> [Activity] If a line in the data below includes the string "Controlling", please return a copy of it.

> [Entries supplied]
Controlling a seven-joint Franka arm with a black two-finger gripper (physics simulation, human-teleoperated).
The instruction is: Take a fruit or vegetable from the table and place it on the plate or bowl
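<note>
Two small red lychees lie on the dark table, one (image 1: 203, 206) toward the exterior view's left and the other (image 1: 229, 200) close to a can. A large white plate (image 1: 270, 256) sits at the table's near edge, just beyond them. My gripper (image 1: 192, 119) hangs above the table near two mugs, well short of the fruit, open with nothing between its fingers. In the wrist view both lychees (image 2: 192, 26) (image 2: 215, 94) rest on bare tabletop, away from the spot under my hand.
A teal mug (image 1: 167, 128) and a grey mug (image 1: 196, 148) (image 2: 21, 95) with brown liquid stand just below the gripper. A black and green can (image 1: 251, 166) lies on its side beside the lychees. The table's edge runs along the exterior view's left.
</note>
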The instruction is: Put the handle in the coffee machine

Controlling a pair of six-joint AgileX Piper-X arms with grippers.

> [Problem solution]
Controlling a seven-joint Franka arm with a black two-finger gripper (physics simulation, human-teleoperated).
Controlling a pair of six-joint AgileX Piper-X arms with grippers.

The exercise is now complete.